Scotiabank was the only bank reporting in the first quarter that fell short of analyst expectations, which Aiken said would likely be viewed as a disappointment. On an adjusted basis, Scotiabank earned $1.85 per share whereas Bloomberg analysts were expecting $2.02 per share on average. This marked a 14 per cent drop from the approximate $2.8 billion reported in the first quarter last year.

The disappointment was not lost on Scotiabank chief executive Scott Thomson, who took the time during his first conference call as head of the company to discuss how the bank would be more deliberate in expense management and capital allocation.

“We have not delivered the level of total shareholder returns that our shareholders should expect of us,” Thomson told shareholders on Feb. 28.

These earnings come during a time when recession risks are looming larger.
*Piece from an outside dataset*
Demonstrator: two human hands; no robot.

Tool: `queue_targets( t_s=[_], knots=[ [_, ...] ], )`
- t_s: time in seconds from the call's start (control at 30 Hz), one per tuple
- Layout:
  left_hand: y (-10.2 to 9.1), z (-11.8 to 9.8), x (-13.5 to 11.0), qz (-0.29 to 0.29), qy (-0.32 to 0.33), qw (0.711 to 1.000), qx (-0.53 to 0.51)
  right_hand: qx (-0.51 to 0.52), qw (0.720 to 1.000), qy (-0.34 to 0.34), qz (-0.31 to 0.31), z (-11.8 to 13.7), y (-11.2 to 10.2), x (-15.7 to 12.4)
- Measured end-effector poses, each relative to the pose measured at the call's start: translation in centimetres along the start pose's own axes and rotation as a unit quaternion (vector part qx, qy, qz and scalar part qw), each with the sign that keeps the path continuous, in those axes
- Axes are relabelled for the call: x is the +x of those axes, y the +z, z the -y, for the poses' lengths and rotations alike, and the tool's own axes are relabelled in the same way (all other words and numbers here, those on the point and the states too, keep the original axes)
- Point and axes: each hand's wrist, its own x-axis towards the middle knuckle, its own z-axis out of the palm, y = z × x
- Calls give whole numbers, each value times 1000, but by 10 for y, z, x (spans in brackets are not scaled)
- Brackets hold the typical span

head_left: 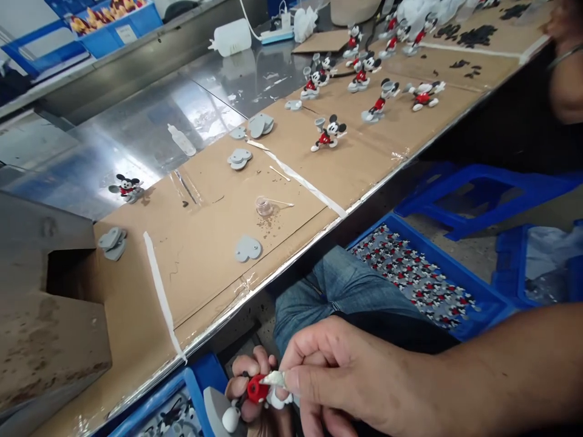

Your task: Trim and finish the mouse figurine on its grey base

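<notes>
Head view: the left hand point(248, 382) grips a small mouse figure point(259, 391) low at the frame edge, below the table lip. The right hand point(346, 379) pinches closed on a pale part point(273, 379), probably a glove or arm piece, held against the figure. A slip in either grip would likely drop the part into the blue bin point(195, 388) beneath. The cardboard table top point(204, 255) carries grey heart bases point(248, 249), a small glue cup point(264, 206) and standing finished figures point(328, 133). Another person's arm point(565, 79) works at the far end.
</notes>
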Motion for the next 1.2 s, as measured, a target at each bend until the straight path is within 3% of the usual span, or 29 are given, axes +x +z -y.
queue_targets(
  t_s=[0.13, 0.4, 0.57, 0.67, 0.77, 0.87, 0.93, 1.03, 1.2],
  knots=[
    [4, -1, -2, 40, 58, 998, 2, -104, 994, 30, -29, 5, 3, -1],
    [-13, 5, 4, 141, 179, 972, 55, -241, 967, 21, -76, 4, 4, -1],
    [-7, -2, 5, 153, 189, 966, 88, -273, 959, 32, -73, 7, 4, 0],
    [-1, -9, 2, 151, 148, 973, 92, -330, 940, 45, -78, 13, 6, 0],
    [1, -14, -1, 154, 73, 981, 88, -438, 894, -10, -96, 15, 4, 0],
    [0, -15, -5, 154, -2, 986, 70, -541, 825, -142, -78, 12, -3, -2],
    [-3, -13, -10, 142, -65, 987, 40, -608, 764, -213, -40, 11, -8, -3],
    [-10, -9, -16, 91, -185, 978, -20, -680, 697, -226, -8, 13, -10, -5],
    [-22, -7, -22, 40, -278, 959, -29, -681, 702, -206, -28, 17, -7, -3]
  ],
)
Banks have been preparing for a downturn, setting more funding aside for loans potentially going sour over the past year and raising credit-loss provisions again in the first quarter.

However, the quarter showed little evidence that a slowing economy has been weighing on core banking businesses. Analysts at Fitch Ratings noted that loan growth still held strong year-over-year with double-digit increases, largely led by the commercial side. However, since last quarter, personal loans dragged down the overall loan growth as the Bank of Canada’s aggressive rate-hiking cycle begins to bite.

Fitch added that excluding the one-time excess-profit tax and acquisition costs that weighed on earnings, results were largely flat compared to last year.